[Extracted material — start]
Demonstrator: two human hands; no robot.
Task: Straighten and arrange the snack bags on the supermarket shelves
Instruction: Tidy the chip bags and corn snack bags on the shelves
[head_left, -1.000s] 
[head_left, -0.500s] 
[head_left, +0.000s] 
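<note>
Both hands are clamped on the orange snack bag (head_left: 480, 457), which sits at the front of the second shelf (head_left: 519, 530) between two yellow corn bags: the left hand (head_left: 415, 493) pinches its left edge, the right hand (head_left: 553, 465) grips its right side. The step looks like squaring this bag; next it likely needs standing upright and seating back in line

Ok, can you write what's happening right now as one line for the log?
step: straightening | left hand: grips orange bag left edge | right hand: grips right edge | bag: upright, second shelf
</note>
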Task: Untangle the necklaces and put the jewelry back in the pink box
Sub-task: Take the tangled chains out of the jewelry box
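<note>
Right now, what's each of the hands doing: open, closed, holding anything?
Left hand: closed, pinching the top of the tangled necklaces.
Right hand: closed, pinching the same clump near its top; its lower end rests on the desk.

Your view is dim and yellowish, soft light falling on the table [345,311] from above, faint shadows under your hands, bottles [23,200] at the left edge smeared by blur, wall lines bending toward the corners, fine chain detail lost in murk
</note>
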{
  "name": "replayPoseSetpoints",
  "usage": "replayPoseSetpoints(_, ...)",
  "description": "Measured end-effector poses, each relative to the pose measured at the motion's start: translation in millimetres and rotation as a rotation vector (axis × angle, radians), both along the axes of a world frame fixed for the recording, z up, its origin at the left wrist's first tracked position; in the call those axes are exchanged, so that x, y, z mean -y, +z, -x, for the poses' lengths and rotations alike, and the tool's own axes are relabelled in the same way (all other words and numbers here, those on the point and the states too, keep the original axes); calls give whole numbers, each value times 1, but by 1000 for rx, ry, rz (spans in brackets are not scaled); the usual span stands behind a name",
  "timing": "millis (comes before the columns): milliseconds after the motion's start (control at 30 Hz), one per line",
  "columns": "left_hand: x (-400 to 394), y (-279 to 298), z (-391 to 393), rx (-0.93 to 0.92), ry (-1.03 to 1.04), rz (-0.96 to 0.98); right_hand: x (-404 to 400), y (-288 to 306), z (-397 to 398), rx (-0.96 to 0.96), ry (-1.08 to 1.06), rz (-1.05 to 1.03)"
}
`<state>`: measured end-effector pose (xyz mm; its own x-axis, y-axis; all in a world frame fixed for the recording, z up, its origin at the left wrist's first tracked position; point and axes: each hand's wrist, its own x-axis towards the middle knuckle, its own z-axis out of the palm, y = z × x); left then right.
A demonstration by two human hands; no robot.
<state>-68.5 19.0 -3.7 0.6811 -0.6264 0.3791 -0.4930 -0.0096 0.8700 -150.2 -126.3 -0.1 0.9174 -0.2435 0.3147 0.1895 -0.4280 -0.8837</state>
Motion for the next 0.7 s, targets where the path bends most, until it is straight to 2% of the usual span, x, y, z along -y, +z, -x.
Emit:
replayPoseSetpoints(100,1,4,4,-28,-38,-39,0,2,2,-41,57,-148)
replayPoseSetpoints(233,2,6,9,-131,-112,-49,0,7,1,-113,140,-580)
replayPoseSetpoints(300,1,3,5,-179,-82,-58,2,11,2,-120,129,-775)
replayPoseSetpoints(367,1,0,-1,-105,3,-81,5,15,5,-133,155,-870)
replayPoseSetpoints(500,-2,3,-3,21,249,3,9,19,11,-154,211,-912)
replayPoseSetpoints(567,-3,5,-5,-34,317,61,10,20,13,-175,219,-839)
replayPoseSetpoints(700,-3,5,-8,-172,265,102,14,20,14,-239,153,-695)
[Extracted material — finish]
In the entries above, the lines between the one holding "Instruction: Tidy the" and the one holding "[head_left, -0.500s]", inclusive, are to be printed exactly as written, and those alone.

*Answer for this exercise*.
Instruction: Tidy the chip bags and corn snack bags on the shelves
[head_left, -1.000s] 
[head_left, -0.500s] 

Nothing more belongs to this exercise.